Take from the data every line in which the word "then" is found.
Source data section start
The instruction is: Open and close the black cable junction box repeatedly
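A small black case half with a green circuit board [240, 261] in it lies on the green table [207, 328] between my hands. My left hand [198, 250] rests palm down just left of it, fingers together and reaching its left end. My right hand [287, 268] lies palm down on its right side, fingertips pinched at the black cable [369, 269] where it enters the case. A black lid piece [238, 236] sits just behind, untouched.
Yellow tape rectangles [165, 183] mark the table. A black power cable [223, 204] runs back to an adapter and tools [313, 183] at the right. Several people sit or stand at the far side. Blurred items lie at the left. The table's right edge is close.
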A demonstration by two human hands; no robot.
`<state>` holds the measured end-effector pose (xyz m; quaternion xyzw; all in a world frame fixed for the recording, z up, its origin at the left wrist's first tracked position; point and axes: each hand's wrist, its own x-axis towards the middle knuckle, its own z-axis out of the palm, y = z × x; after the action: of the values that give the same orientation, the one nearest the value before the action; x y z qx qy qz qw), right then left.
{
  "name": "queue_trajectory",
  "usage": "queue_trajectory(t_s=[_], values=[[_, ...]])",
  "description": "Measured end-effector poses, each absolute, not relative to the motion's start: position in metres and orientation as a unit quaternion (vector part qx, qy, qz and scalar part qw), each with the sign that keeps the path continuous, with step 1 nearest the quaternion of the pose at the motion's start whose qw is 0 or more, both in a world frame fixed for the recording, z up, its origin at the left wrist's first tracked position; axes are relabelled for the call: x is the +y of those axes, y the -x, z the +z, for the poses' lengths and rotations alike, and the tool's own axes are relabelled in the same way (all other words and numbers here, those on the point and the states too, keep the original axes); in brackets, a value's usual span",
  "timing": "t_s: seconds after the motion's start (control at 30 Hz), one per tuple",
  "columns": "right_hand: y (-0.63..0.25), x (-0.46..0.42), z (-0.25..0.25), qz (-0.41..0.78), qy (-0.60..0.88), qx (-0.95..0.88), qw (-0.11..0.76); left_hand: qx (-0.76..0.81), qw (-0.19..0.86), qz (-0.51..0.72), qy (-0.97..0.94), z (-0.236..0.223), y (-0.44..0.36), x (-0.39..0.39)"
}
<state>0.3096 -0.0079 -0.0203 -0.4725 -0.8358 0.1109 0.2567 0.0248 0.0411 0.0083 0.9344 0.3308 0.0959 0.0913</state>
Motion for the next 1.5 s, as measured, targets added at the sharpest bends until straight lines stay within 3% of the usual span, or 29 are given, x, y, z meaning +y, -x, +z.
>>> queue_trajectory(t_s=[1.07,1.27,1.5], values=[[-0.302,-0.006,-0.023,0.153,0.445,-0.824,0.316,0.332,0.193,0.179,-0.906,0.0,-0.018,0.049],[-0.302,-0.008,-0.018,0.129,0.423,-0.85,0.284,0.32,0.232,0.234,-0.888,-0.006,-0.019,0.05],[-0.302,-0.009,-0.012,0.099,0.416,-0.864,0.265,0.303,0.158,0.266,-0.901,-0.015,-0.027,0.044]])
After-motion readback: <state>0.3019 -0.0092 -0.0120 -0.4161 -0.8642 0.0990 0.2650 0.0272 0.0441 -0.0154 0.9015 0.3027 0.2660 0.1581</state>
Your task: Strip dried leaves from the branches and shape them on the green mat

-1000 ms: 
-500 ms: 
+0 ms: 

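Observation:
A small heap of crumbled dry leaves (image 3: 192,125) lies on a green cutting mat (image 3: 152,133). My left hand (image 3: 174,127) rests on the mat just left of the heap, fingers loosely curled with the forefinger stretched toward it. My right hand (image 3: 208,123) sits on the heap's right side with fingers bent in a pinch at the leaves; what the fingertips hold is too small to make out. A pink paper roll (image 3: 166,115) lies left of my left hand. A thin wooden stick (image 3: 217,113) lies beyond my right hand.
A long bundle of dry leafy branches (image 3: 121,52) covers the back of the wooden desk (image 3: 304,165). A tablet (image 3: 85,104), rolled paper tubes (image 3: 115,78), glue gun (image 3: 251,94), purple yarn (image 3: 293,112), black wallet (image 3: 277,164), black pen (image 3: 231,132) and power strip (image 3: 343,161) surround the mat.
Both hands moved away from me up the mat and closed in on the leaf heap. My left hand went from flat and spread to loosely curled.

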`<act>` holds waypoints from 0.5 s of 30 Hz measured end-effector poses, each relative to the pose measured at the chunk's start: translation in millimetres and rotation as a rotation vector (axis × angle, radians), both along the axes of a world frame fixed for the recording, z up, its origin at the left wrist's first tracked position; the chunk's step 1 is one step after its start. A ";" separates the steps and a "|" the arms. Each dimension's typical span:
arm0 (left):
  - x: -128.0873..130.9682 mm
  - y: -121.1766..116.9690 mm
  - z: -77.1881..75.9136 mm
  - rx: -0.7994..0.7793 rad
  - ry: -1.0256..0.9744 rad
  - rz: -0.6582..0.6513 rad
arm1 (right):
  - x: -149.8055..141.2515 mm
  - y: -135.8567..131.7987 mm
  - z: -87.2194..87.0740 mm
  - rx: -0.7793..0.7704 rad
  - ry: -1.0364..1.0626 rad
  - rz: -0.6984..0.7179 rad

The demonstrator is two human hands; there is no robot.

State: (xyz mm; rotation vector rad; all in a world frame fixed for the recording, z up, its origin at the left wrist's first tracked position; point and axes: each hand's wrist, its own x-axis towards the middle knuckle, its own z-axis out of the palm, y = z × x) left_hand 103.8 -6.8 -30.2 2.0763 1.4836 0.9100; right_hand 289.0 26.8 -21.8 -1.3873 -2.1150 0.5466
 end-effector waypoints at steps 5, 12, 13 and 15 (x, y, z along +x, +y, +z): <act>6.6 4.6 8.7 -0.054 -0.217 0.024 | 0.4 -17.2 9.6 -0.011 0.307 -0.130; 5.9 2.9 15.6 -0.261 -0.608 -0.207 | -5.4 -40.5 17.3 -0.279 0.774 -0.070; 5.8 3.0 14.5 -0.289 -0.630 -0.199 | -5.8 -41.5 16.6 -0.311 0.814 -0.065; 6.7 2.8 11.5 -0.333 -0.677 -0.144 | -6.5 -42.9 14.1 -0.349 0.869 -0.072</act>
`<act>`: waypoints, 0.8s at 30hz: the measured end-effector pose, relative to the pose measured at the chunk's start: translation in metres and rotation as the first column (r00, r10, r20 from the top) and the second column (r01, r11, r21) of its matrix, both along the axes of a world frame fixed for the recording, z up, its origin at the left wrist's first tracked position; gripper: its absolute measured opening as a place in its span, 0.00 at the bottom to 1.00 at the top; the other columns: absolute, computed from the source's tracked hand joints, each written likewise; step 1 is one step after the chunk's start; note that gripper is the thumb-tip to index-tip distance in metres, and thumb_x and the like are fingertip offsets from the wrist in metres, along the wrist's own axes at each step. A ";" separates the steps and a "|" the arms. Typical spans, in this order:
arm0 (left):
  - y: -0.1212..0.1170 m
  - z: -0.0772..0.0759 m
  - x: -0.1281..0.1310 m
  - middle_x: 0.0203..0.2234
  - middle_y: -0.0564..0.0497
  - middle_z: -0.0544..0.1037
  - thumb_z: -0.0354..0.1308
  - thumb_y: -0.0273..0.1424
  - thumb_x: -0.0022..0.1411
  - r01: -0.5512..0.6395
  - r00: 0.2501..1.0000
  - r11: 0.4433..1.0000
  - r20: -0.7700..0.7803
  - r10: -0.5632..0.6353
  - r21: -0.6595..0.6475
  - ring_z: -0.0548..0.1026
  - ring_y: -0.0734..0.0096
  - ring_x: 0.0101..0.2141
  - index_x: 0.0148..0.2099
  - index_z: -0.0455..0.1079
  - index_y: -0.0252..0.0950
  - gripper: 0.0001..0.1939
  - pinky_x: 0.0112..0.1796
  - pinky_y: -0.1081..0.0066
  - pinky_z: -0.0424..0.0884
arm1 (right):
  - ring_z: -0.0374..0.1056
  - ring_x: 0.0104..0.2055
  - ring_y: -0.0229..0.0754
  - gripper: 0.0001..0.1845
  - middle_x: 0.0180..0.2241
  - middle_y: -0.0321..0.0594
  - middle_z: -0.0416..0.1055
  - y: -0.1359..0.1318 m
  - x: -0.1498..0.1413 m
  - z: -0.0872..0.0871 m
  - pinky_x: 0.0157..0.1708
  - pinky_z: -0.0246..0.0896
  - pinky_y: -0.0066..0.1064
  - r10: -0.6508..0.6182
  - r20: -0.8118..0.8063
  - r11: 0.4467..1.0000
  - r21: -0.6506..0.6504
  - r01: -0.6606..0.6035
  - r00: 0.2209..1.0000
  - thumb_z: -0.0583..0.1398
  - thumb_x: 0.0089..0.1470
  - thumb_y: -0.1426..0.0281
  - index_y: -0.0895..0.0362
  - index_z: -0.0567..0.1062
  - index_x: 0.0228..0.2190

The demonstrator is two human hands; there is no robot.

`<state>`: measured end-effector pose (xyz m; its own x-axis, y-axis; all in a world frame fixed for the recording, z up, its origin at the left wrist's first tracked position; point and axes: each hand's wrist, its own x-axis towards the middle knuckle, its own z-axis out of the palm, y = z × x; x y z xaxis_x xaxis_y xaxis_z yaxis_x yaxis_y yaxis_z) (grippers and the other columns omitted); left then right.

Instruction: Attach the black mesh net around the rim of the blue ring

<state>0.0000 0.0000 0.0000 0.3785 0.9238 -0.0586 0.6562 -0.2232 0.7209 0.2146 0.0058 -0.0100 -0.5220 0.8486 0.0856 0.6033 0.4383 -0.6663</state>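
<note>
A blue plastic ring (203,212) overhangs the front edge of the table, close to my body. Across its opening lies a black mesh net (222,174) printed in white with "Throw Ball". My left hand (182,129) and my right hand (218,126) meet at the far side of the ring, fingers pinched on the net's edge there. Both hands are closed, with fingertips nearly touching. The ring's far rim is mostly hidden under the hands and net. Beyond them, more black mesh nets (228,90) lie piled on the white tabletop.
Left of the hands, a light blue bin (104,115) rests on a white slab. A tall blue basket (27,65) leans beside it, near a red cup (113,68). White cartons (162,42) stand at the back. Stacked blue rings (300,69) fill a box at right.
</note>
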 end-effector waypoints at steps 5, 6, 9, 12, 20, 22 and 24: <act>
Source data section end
### Exercise response
`<state>` holds the measured end-effector pose (xyz m; quaternion xyzw; all in a world frame fixed for the recording, z up, its origin at the left wrist's first tracked position; point and axes: each hand's wrist, its own x-axis towards the middle knuckle, its own z-axis out of the palm, y = z × x; after the action: of the values that give the same orientation, the one nearest the value before the action; x y z qx qy qz qw), right then left.
`<state>`: measured end-effector pose (xyz m; its own x-axis, y-axis; all in a world frame fixed for the recording, z up, its origin at the left wrist's first tracked position; point and axes: each hand's wrist, its own x-axis towards the middle knuckle, its own z-axis out of the palm, y = z × x; x y z xaxis_x xaxis_y xaxis_z yaxis_x yaxis_y yaxis_z) (grippers and the other columns omitted); left then right.

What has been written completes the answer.